As a result, the western rim of the crater was largely destroyed and the overflow of the crater lake is located here. The destruction of this edge was not only caused by erosion, but also by a lava flow, which can not only be seen in a large dome-shaped plug to the left behind the overflow, but has also been detected in many places further down, and by phreatic eruptions that ejected part of the crater lake. The resulting mud flows ( lahars ) deepened the breach in the western edge and reduced the level of the lake's surface to the current height of 2148  m above sea level. The traces of the lahar from 1817 can still be clearly seen, which flooded the Ijen plateau along the Banyupahit, the upper reaches of the Banyuputih, through the Banyuputih gorge on the northern edge of the caldera into the coastal plain and east of the city of Asembagus like a fan Delta flowed into the sea.

Lake Kawah Ijen, embedded in the Ijen crater, is 960 m long, 600 m wide and up to 200 m deep. Its surface is 41 hectares. There are clear correlations between the different amounts of precipitation, the height of the lake level and the water temperature. Between the dry season from May to October and the wet season from November to April, the height of the lake level differs by up to four meters. As a result, the volume of the lake varies from 32 million to about 36 million cubic meters. The intense blue-green color of Kawah Ijen is caused by its high content of alum , sulfur and gypsum . The alum content is estimated at over 100,000 tons.
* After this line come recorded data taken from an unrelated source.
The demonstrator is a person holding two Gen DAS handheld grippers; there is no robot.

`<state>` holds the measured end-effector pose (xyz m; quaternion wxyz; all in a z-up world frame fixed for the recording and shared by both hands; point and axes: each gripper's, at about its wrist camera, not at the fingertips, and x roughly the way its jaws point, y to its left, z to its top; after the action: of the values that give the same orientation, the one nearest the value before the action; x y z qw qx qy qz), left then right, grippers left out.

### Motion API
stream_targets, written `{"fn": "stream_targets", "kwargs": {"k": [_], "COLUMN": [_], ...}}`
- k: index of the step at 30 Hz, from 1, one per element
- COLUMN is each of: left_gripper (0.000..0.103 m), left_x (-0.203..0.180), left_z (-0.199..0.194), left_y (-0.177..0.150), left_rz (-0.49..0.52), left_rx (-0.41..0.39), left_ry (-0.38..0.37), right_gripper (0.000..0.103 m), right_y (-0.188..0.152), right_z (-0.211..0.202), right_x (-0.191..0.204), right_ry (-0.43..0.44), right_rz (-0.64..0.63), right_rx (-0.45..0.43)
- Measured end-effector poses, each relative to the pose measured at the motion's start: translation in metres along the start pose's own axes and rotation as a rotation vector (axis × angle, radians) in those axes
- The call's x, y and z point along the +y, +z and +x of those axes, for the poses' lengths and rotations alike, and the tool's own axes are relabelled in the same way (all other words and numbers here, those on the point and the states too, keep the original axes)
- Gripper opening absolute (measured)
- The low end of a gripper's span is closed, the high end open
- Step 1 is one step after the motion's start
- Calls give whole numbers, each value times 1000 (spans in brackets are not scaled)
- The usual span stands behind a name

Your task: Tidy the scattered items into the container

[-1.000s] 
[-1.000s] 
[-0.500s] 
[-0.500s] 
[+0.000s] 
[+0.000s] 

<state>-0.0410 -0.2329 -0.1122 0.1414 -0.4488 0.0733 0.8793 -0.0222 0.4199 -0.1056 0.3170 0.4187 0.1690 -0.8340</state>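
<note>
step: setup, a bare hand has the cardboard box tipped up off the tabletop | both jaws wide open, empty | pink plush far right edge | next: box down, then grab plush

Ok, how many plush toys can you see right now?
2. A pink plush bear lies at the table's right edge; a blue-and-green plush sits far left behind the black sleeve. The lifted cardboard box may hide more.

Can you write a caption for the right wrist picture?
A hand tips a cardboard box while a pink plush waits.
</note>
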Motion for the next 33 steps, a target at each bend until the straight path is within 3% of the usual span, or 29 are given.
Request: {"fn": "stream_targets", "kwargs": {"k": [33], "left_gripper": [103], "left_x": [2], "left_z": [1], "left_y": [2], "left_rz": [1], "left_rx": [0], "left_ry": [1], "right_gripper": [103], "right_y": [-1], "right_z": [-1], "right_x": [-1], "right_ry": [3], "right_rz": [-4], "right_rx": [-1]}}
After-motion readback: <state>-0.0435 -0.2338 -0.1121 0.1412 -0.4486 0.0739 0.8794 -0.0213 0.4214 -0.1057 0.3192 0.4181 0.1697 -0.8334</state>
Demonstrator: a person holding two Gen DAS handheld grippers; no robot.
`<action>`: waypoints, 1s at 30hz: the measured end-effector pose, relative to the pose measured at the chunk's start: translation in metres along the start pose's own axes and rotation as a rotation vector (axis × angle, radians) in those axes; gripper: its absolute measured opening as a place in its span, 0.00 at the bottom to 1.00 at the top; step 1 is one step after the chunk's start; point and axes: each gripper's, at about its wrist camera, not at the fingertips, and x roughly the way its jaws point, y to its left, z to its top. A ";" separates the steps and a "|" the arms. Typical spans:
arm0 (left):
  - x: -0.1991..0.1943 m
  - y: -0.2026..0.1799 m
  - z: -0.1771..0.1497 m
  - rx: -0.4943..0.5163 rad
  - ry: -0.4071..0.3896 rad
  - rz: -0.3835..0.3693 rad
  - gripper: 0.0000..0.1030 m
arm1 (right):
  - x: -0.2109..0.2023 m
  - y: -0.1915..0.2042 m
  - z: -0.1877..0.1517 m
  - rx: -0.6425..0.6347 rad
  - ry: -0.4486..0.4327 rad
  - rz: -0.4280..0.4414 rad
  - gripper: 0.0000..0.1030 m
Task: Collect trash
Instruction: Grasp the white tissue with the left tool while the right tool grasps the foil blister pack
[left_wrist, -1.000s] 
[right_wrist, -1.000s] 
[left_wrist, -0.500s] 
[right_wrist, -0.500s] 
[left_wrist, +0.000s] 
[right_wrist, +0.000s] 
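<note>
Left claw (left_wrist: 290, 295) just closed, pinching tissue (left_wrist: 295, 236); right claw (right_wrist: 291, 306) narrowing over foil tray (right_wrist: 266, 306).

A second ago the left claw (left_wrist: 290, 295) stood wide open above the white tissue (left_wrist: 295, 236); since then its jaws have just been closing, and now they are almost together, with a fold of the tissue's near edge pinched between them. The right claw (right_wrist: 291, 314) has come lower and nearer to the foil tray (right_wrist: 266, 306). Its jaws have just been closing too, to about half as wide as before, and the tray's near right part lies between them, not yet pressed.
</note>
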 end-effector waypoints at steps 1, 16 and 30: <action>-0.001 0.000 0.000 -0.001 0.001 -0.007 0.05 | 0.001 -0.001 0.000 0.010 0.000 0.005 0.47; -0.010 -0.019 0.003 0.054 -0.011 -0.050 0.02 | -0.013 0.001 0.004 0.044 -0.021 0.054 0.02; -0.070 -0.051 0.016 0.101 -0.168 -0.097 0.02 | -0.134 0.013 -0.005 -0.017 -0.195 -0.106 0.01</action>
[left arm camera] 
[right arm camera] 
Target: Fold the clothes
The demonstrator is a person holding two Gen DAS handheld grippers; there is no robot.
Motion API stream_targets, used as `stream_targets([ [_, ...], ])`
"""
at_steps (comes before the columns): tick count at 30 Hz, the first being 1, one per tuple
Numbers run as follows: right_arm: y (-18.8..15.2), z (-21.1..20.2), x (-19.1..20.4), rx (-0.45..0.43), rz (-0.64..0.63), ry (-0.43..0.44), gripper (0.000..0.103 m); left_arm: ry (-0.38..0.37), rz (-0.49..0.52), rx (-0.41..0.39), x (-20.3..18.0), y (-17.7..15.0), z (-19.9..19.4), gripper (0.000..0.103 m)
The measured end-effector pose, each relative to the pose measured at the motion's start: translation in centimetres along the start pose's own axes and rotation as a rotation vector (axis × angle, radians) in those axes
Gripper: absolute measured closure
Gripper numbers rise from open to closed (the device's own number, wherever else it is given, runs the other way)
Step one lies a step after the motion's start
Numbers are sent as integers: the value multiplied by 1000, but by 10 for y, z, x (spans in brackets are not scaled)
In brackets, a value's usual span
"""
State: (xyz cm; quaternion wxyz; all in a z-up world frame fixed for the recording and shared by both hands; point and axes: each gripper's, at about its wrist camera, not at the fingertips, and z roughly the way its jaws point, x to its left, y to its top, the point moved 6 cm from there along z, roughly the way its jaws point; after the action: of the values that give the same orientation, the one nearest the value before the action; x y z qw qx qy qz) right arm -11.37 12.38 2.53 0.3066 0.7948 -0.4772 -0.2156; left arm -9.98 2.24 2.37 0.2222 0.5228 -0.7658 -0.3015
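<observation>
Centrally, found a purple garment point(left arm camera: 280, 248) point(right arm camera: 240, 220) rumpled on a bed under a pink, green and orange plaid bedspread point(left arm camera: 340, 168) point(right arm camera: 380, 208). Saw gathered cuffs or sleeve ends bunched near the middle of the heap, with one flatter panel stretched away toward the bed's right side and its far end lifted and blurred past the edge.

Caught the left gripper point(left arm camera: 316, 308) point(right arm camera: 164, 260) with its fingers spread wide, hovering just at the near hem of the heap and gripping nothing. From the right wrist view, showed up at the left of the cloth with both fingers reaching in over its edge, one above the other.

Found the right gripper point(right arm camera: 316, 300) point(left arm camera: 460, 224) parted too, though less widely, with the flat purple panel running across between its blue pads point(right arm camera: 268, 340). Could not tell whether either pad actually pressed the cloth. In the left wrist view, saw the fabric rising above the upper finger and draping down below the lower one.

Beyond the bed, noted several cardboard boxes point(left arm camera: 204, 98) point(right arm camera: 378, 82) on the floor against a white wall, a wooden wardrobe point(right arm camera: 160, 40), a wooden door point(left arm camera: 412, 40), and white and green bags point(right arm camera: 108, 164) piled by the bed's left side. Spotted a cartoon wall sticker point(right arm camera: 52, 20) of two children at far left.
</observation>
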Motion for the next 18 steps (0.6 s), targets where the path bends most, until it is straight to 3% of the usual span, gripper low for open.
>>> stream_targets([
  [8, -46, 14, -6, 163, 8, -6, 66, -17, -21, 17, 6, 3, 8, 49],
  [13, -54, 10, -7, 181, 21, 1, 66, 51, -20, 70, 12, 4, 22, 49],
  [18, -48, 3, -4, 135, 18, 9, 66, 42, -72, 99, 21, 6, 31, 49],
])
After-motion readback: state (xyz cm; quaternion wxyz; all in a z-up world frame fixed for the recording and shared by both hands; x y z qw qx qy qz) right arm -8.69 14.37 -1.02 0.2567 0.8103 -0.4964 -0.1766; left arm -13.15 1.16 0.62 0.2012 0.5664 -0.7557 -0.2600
The water of this lake is extremely acidic: Analyzes in 2005 and 2006 found a pH value below 0.3 in the lake and between 0.4 and 0.5 in the Banyupahit runoff. Inflows with neutral water increase the pH value up to the breakthrough of Banyuputih in the northern edge of the caldera to 3.0 to 3.5, depending on the water flow.

The temperature of the lake water is subject to strong fluctuations. In the long term, an upward trend was observed. In October 2000 32 ° C was measured, in the following years 35 ° C to 45 ° C. The highest value so far is 48.1 ° C, measured on July 13, 2004 (as of November 2007). Clouds of vapor almost always develop on the lake because the water temperature is higher than the air temperature.

On the south-eastern shore of the lake is one of the most active solfataras on earth, which has deposited the most significant sulfur accumulation in Indonesia with fumaroles with a temperature of 190 to 240 ° C with sulfur banks up to 8 meters thick. In 1968 the official opening of a sulfur mine took place. Sulfur vapors are conducted through a sophisticated system of around 10 m long and 50 cm thick pipelines to deeper extraction points, where the sulfur emerges as a viscous orange to red-colored mass at 110 to 120 ° C and only turns into a bright yellow after cooling. Local workers use iron bars to break off the sulfur. Porters use two bamboo baskets to transport the broken pieces to the crater rim, which is 200 m higher, within two hours, and from there to the valley with several handcarts donated by a wealthy Indonesian. Up to six tons of sulfur are carried to a collection point in this laborious way every day, an amount that the solfataras compensate for every day. Due to overheating, the sulfur occasionally ignites by itself and flows into the lake as a light blue burning stream, whose luminosity offers a mystical spectacle, especially in the dark of night.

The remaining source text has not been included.